Они давно, по-видимому, шли вместе за батарейными тылами и сейчас оба догнали орудия. Утомленные солдаты недоброжелательно косились на них, как бы отыскивая в наигранной веселости Уханова тайный, раздражающий смысл.
– И чего конюшенным жеребцом заливается? – заметил пожилой ездовой Рубин, покачиваясь в седле квадратным телом, то и дело корябая рукавицей зябнущий подбородок. – Ровно показать перед девкой хочет героическое состояние нервов: живой, мол, я! Ты гляди-ка, сосед, – обратился он к Чибисову, – как наша зелень батарейная вокруг девки-то городские амуры разводит. Ровно и воевать не думают!
– А? – отозвался Чибисов, старательно поспешая за передком, и, высморкавшись, вытер пальцы о полу шинели. – Прости за-ради бога, не слышал я…
– Глухарь аль притворяешься, пленный? Щенки, говорю! – крикнул Рубин. – Нам с тобой бабу хоть в полной готовности давай – отказались бы… А им хоть бы хны!
– А? Да-да-да, – забормотал Чибисов. – Хоть бы хны… верно говоришь.
– Чего «верно»? Блажь городская в башках – вот что! Всё хи-хи да ха-ха вокруг юбки. Легкомыслие!
– Не болтайте глупости, Рубин! – сказал сердито Кузнецов, отстав от передка и глядя в направлении белого полушубка Зои.
Вперевалку ступая, Уханов продолжал рассказывать ей что-то, но Зоя теперь не слушала его, не кивала ему. Подняв голову, она в каком-то ожидании смотрела на Дроздовского, тоже, как и все, обернувшегося в их сторону, и потом, как по приказу, пошла к нему, мгновенно забыв про Уханова. С незнакомым, покорным выражением приблизясь к Дроздовскому, она неровным голосом окликнула:
– Товарищ лейтенант… – и, шагая рядом с лошадью, подняла к нему лицо.
Дроздовский в ответ не то поморщился, не то улыбнулся, украдкой тыльной стороной перчатки погладил ее по щеке, проговорил:
– Вам-то советую, санинструктор, сесть на повозку санроты.
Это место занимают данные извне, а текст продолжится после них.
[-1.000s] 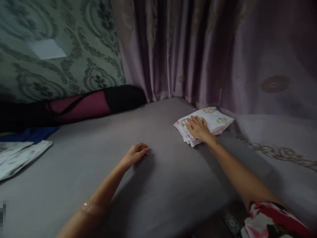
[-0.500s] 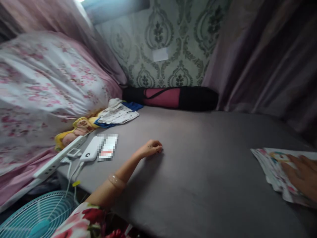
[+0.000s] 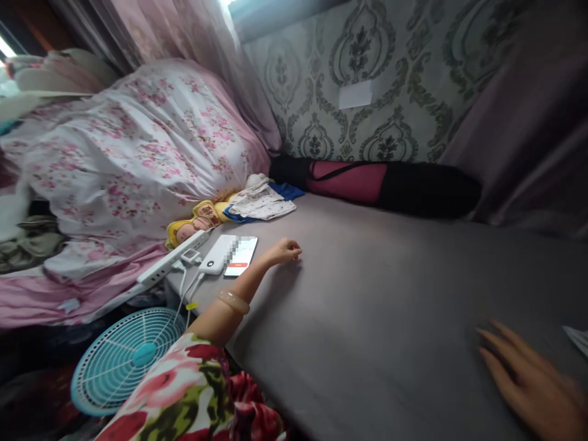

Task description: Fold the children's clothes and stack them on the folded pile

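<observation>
My left hand (image 3: 283,250) is above the grey table surface (image 3: 367,294), its fingers curled together. Whether anything small sits between those fingers I cannot make out. A pale bangle (image 3: 233,302) circles that wrist. At the lower right, my right hand (image 3: 528,373) is open, fingers spread and reaching over the grey surface with nothing in them. Just the corner of a white printed stack (image 3: 577,339) shows at the right edge, beyond the right hand; whether it is cloth or paper is unclear. The phone (image 3: 241,257) lies left of my left hand.
Beside the phone are a white power bank (image 3: 218,254) with a cable and a power strip (image 3: 172,260). Folded clothes (image 3: 264,201) and yellow cushions (image 3: 193,226) lie behind. A black-and-pink long bag (image 3: 349,184) borders the wall. A teal fan (image 3: 128,361) stands below the left edge.
The view has swung to the right-to-left side, showing more of the left. My right hand has come off the printed stack and moved left. My left hand stays curled.
</observation>
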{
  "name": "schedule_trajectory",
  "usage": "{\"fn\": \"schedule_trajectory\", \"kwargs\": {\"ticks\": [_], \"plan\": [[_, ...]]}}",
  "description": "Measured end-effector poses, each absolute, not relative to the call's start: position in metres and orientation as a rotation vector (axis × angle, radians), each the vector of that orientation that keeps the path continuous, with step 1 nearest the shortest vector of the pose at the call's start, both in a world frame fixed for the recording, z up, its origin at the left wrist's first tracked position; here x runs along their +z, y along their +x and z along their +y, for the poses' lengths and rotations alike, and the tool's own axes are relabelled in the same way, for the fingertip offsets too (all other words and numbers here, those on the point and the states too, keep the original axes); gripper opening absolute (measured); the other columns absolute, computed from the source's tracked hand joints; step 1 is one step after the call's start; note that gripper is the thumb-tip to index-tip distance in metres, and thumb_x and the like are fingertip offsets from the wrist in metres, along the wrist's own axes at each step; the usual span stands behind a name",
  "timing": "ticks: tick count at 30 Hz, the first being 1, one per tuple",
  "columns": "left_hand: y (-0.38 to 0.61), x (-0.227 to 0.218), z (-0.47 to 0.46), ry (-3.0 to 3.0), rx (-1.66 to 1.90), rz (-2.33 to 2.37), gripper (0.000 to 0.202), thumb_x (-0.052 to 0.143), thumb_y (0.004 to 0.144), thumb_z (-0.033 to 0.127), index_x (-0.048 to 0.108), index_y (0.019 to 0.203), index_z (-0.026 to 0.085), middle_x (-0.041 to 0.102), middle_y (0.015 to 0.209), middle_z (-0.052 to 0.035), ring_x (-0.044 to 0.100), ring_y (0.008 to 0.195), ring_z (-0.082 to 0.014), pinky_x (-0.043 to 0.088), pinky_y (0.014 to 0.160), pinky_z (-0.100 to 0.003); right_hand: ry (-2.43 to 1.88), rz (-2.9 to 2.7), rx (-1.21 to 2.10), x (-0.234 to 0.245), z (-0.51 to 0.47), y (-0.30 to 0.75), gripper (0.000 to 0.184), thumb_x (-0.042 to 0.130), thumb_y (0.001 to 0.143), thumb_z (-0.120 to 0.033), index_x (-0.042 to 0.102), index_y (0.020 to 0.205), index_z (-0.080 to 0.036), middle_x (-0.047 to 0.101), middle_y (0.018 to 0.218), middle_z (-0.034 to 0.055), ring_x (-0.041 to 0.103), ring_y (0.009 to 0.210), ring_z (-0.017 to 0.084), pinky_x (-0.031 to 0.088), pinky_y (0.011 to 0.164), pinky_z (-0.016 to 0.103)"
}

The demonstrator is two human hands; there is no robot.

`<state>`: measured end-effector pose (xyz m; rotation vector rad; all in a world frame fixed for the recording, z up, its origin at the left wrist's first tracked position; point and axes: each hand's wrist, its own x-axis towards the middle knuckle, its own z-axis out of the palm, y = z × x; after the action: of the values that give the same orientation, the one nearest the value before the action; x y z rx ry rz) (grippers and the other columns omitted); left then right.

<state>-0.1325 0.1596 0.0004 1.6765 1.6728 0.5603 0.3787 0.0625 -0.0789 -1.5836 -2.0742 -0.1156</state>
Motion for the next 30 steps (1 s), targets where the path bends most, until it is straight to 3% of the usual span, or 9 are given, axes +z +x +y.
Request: {"fn": "schedule_trajectory", "kwargs": {"ticks": [7,14,19,30], "plan": [[-0.200,0.013,0.193,1.517,0.837,2.033,0.021,0.054,0.075,0.026,0.068,0.083,0.012,0.068,0.072,-0.0062,0.060,0.062,-0.0133,0.042,0.053,-0.020,-1.542,-2.186,-0.043,-0.099,0.053,0.329,0.049,0.033,0.091,-0.045,0.057,0.123,-0.016,0.054,0.136,0.0148,0.058,0.117,0.032,0.051,0.094,0.047],[-0.293,0.026,0.226,1.246,1.008,2.581,0.028,0.056,0.065,0.014,0.069,0.090,0.011,0.070,0.084,-0.0106,0.064,0.087,-0.0250,0.047,0.075,-0.030,-1.573,-2.162,-0.008,-0.111,0.050,0.333,0.049,0.034,0.091,-0.044,0.053,0.128,-0.018,0.052,0.138,0.0139,0.054,0.121,0.033,0.047,0.098,0.050],[-0.326,0.023,0.237,1.103,0.992,2.778,0.037,0.057,0.062,0.008,0.065,0.099,0.011,0.067,0.103,-0.0152,0.061,0.100,-0.0282,0.045,0.085,-0.034,-1.600,-2.161,-0.001,-0.112,0.048,0.333,0.049,0.036,0.090,-0.045,0.053,0.128,-0.019,0.053,0.138,0.0128,0.055,0.120,0.033,0.046,0.098,0.050],[-0.324,0.017,0.246,0.950,0.860,2.859,0.022,0.064,0.065,0.012,0.063,0.088,0.014,0.065,0.100,-0.0184,0.060,0.102,-0.0353,0.047,0.084,-0.044,-1.532,-2.126,-0.057,-0.114,0.048,0.333,0.046,0.039,0.090,-0.041,0.054,0.126,-0.018,0.058,0.132,0.0119,0.057,0.117,0.031,0.044,0.101,0.048]]}}
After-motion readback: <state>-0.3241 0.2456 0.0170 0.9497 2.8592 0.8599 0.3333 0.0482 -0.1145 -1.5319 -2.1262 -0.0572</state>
В батарее вам делать нечего.
И пришпорил коня в рысь, исчез впереди, в голове колонны, откуда неслась команда: «Спуск, одерживай!», а солдаты затеснились вокруг упряжек, около передков, облепили орудия, замедлившие движение перед спуском.
– Так что, мне в санроту? – сказала Зоя грустно. – Хорошо. Я пойду. До свидания, мальчики. Не скучайте.
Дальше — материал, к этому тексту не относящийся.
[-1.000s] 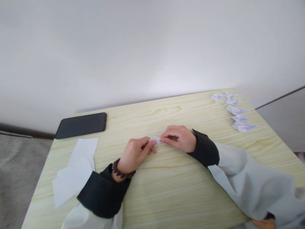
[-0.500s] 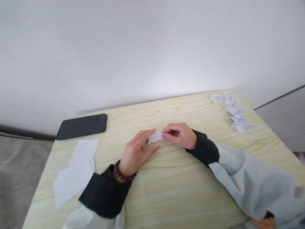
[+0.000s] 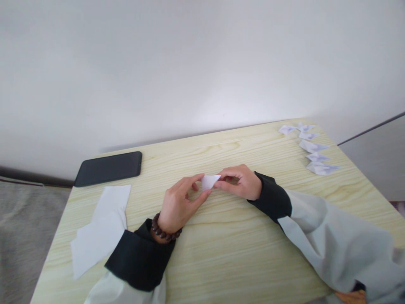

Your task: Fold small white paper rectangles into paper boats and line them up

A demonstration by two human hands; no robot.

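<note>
A small piece of folded white paper (image 3: 209, 182) is held between my two hands, a little above or at the tabletop; I cannot tell which. My left hand (image 3: 182, 202), with a dark bead bracelet (image 3: 163, 231) at the wrist, grips the paper's left side between thumb and fingers. On the right side, my right hand (image 3: 238, 181) pinches the paper at its edge with thumb and forefinger. The paper tapers to a point at its upper right. Parts of it are hidden behind the fingertips.
Loose white paper sheets (image 3: 99, 236) overlap at the left of the wooden table (image 3: 240, 253). Behind them lies a black phone (image 3: 109, 168). Several folded paper pieces (image 3: 321, 168) form a column at the right back. A white wall (image 3: 202, 76) stands behind the table.
The folded paper has turned between my fingers and now shows a pointed outline. My left thumb has closed in to touch it. My right hand has barely moved.
</note>
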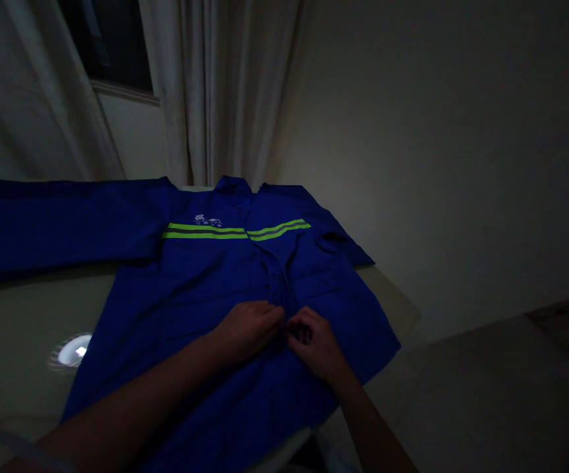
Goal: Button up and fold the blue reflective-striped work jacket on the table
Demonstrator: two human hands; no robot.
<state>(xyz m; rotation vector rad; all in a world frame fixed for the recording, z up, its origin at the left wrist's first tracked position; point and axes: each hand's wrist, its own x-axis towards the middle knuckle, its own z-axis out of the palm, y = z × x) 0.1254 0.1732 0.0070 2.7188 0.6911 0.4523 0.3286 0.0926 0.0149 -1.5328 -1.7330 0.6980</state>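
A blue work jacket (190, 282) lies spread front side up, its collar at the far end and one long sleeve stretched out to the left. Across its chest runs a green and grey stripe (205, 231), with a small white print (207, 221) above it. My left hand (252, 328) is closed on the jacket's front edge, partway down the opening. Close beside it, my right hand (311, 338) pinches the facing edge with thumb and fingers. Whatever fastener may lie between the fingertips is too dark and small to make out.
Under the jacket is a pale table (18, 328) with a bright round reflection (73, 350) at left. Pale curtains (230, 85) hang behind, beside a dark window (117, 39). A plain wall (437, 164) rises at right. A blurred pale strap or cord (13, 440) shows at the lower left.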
– Зачем в санроту? – сказал Уханов, совершенно не обиженный кратким ее невниманием. – Садитесь на орудийный передок. Куда это он вас гонит? Лейтенант, найдется место для санинструктора?
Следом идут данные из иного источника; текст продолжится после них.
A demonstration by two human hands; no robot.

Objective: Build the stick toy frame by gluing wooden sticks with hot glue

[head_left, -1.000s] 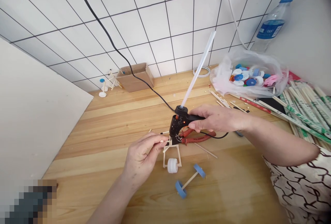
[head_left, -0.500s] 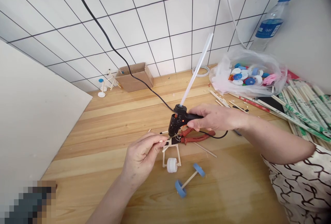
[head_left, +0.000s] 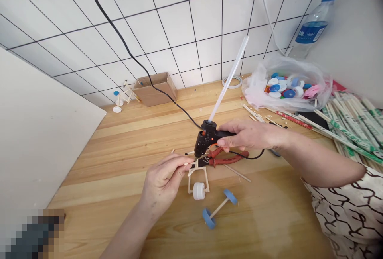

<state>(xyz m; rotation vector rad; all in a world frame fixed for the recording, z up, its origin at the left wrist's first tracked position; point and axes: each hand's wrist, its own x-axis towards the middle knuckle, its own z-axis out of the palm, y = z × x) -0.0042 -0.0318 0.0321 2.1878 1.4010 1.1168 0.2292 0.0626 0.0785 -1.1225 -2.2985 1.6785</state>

Ватник Уханова распахнут на груди до ремня, подшлемник снят, шапка с незавязанными болтающимися ушами оттиснута на затылок, открывая до красноты нажженный ветром лоб, светлые, как бы не знающие стыда глаза сощурены.
– Для санинструктора может быть исключение, – ответил Кузнецов. – Если вы устали, Зоя, садитесь на передок второго орудия.
– Спасибо, родненькие, – оживилась Зоя. – Я совсем не устала. Кто вам сказал, что я устала? Шапку даже хочется снять: до чего жарко! И пить немного хочется… Пробовала снег – от него какой-то железный вкус во рту!
– Хотите глоток для бодрости?
Уханов отстегнул фляжку от ремня, намекающе потряс ее над ухом, во фляжке забулькало.
– Неужели?.. А что здесь, Уханов? – спросила Зоя, и заиндевевшие стрелочки бровей поднялись. – Вода? У вас осталось?
– Попробуйте. – Уханов отвинтил металлическую пробку на фляжке. – Если не поможет – убьете меня. Вот из этого карабина. Стрелять умеете?
– Как-нибудь сумею нажать спусковой крючок. Не беспокойтесь!
Кузнецову неприятна была эта ее неестественная оживленность после мимолетного разговора с Дроздовским, это необъяснимое ее расположение и доверчивость к Уханову, и он сказал строго:
– Уберите фляжку. Что вы предлагаете? Воду или водку?